Strawberry Rhubarb Crumb Cake
Adapted from Smitten Kitchen
Fruit filling:
1/4 lb rhubarb, trimmed and sliced into 1/2 inch pieces
1/4 lb strawberries, washed and sliced
1/4 cup sugar
1 tbsp cornstarch or flour
Crumb topping:
1/6 cup brown sugar
1/6 cup granulated sugar
1/2 tsp ground cinnamon
1/8 teaspoon salt
1/4 cup (2 oz) butter, melted
3/4 cup flour
Cake:
1/4 cup sour cream
2 large eggs
1 tbsp vanilla extract
1 cup all-purpose flour
1/2 cup sugar
1/2 tsp baking soda
1/2 tsp baking powder
1/4 tsp salt
1/4 cup softened butter, cut into pieces
Preheat oven to 325 degrees Farenheit, 163 degrees Celsius
1. Grease an 8-inch round baking pan. For filling, toss strawberries and rhubarb with sugar and cornstarch or flour. Set aside.
2. To make crumbs: in a large bowl, whisk sugars, spices and salt into melted butter until smooth. Then add flour with a spatula or wooden spoon until the mixture is more doughy than crumb-ly. Leave it pressed together in the bottom of the bowl and set aside.
3. To prepare cake: in a small bowl, stir together the sour cream, eggs and vanilla. Using an electric mixer of some sort or a wooden spoon (I used my immersion blender with the whisk attachment) mix together flour, sugar, baking soda, baking powder and salt. Add butter and about half the sour cream mixture and mix on medium speed until flour is moistened. Increase speed and beat for 30 seconds. Add remaining sour cream mixture and beat for about another 20 seconds.

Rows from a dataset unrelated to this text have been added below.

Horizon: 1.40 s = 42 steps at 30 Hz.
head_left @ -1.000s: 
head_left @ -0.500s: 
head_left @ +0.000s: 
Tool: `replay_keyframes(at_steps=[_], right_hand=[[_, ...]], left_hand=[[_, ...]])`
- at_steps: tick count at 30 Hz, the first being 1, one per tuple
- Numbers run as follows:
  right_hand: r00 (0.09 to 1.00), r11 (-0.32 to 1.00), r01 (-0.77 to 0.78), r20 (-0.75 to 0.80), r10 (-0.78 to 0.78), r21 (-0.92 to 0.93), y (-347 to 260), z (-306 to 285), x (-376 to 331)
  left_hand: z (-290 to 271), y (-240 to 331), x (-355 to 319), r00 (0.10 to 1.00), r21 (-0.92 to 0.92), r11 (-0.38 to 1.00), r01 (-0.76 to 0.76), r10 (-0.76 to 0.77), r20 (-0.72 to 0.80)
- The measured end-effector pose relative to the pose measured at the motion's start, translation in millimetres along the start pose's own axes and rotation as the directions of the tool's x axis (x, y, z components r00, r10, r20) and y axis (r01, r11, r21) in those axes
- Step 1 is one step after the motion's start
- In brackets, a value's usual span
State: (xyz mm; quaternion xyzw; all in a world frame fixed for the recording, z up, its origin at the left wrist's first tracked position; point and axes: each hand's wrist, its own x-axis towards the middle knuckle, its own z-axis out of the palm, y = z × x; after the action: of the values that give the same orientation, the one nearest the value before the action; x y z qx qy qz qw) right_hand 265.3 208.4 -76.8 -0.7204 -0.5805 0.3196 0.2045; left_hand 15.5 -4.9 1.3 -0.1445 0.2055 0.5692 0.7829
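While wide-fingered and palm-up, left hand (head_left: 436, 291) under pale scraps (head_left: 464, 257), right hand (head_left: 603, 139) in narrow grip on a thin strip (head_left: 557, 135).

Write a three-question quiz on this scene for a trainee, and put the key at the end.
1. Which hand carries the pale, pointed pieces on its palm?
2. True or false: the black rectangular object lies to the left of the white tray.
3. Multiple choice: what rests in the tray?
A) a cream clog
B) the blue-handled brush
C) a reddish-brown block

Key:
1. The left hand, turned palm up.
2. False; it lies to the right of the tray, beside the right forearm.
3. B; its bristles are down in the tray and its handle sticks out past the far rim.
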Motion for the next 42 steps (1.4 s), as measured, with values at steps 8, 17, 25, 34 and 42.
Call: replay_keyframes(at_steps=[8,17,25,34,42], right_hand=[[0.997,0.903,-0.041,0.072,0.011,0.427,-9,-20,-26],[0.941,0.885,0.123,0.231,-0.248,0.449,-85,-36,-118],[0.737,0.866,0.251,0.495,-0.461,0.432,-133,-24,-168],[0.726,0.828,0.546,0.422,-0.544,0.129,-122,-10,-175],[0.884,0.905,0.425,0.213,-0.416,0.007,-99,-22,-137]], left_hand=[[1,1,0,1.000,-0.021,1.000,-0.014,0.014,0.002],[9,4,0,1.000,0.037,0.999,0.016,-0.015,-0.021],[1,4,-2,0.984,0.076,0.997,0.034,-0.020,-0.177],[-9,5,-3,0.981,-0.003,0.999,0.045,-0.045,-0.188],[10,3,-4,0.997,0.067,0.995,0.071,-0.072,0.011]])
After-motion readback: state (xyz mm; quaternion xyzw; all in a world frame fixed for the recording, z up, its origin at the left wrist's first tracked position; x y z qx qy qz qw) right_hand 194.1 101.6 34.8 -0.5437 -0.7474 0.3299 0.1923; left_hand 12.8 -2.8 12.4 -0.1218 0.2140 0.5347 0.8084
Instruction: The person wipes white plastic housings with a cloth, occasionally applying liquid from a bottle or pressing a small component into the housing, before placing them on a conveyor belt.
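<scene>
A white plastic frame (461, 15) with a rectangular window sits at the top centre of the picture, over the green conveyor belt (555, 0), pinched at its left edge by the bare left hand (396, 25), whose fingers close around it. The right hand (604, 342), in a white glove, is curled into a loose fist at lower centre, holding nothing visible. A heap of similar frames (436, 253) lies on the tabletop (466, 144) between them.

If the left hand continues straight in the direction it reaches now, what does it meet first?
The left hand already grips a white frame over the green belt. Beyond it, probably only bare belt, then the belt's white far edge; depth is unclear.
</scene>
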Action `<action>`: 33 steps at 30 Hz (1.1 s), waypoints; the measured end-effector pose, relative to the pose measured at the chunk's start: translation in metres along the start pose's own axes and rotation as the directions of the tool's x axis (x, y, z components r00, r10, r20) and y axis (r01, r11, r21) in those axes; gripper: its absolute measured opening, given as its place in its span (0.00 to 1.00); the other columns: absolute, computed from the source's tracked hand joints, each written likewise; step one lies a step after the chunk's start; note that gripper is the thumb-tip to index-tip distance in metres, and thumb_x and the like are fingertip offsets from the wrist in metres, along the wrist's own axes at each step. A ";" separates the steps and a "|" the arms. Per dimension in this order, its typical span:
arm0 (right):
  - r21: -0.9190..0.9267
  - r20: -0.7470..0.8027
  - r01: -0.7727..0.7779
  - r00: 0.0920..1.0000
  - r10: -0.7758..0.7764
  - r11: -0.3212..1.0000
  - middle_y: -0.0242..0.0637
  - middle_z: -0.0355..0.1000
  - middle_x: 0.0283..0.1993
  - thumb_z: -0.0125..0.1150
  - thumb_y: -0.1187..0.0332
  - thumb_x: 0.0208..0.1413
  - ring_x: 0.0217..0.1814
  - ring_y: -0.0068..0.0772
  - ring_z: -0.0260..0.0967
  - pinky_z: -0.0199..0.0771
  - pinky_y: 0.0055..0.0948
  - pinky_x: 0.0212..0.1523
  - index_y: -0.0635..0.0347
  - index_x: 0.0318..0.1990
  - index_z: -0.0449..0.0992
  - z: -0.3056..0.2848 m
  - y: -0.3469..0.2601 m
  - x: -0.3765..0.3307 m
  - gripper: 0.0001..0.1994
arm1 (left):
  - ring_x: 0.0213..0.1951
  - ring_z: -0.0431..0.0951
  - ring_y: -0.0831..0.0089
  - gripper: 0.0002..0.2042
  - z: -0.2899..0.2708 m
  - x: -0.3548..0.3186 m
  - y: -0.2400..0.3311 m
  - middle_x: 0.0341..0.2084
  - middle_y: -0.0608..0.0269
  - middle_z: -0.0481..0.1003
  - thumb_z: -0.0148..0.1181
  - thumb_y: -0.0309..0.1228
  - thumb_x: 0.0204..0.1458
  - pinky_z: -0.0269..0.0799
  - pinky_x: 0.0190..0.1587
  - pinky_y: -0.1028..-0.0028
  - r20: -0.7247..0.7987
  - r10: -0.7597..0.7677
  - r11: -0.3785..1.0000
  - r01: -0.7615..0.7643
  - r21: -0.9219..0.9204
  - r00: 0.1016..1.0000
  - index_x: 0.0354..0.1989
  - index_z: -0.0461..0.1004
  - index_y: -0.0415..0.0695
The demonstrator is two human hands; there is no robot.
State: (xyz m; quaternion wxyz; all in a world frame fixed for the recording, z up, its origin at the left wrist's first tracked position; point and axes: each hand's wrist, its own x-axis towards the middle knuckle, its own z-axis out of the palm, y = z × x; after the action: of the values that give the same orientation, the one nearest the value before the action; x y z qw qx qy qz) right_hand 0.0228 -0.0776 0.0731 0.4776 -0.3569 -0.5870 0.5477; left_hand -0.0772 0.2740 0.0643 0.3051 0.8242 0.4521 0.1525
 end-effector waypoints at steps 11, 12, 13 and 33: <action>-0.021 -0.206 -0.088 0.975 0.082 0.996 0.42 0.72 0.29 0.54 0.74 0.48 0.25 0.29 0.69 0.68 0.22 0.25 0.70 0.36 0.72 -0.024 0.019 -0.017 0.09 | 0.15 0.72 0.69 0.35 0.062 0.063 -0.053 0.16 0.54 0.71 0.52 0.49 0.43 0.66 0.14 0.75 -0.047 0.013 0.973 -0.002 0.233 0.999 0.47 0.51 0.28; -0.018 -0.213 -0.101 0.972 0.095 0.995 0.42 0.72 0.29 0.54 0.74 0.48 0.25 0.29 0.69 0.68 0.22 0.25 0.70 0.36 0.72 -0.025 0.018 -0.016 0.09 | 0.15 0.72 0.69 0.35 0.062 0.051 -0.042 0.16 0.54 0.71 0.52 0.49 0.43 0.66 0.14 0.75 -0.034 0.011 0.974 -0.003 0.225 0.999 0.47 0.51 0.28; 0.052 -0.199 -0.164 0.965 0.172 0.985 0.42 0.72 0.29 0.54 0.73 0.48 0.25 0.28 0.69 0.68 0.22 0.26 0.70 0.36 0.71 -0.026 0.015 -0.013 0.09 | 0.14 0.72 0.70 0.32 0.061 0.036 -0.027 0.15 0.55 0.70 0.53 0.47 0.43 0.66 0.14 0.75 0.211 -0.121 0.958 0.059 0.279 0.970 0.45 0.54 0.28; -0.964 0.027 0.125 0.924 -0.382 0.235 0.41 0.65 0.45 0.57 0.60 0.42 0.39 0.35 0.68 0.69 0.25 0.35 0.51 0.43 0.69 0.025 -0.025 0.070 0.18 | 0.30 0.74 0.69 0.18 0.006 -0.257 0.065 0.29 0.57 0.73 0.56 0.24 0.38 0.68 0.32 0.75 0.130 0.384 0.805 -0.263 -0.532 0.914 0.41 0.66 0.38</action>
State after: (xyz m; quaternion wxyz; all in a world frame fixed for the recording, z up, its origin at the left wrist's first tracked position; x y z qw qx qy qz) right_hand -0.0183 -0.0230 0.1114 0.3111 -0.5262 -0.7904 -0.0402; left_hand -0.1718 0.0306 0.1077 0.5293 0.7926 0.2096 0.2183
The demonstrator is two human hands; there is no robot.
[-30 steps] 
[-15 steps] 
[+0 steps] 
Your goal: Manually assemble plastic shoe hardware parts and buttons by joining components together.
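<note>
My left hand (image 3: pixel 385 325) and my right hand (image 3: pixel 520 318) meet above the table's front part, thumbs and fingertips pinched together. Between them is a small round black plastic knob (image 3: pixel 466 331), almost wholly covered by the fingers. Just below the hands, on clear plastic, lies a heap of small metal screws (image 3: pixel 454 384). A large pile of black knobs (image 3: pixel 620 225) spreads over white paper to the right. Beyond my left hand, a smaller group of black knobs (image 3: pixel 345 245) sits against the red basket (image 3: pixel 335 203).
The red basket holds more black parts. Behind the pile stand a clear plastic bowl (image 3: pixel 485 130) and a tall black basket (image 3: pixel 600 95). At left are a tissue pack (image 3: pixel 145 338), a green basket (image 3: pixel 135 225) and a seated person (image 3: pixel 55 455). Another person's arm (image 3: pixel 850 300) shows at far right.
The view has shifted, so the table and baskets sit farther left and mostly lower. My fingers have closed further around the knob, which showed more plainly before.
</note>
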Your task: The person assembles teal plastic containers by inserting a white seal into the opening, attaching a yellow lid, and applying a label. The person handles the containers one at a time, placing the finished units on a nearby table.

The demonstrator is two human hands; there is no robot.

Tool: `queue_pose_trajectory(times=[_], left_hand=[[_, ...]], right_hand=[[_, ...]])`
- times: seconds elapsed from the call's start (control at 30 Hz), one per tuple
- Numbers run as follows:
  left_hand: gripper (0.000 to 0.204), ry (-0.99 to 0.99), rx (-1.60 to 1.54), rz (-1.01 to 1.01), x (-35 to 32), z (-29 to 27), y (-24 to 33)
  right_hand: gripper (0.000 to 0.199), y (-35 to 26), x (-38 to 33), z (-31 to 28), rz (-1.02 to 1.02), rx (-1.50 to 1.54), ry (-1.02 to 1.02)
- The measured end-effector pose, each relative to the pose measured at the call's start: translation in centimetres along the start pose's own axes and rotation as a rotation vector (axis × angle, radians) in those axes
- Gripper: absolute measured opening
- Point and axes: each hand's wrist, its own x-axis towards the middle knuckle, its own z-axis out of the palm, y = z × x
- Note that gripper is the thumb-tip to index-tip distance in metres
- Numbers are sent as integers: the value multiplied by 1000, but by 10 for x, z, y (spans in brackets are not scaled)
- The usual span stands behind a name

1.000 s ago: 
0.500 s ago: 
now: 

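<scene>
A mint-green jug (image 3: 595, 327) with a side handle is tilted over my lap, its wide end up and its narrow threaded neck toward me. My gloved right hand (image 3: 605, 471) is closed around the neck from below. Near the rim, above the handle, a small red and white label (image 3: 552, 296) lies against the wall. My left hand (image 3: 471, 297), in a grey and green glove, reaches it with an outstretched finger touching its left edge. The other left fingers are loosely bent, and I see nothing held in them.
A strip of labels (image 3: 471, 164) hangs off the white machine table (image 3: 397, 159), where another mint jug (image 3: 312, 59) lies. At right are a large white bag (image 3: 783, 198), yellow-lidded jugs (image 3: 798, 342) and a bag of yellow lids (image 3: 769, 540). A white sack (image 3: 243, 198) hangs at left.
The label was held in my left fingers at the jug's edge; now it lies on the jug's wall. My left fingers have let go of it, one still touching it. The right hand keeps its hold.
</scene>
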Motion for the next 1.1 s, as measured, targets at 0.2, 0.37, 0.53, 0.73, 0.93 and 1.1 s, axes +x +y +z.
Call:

4. Scrape all but about a 1/2 cup of batter into the prepared pan. Spoon fruit filling over batter. Drop the remaining batter over the fruit filling; it does not have to be even.
5. Using your fingers, grab bits of the crumb topping and squeeze into a big clump, breaking it into large crumbs about 1/2 inch to 3/4 inch in size over the cake. Keep doing this until the topping is all used up. Bake cake until a toothpick inserted into the center comes out clean (it may be moist from rhubarb), about 35 to 45 minutes. Cool before serving.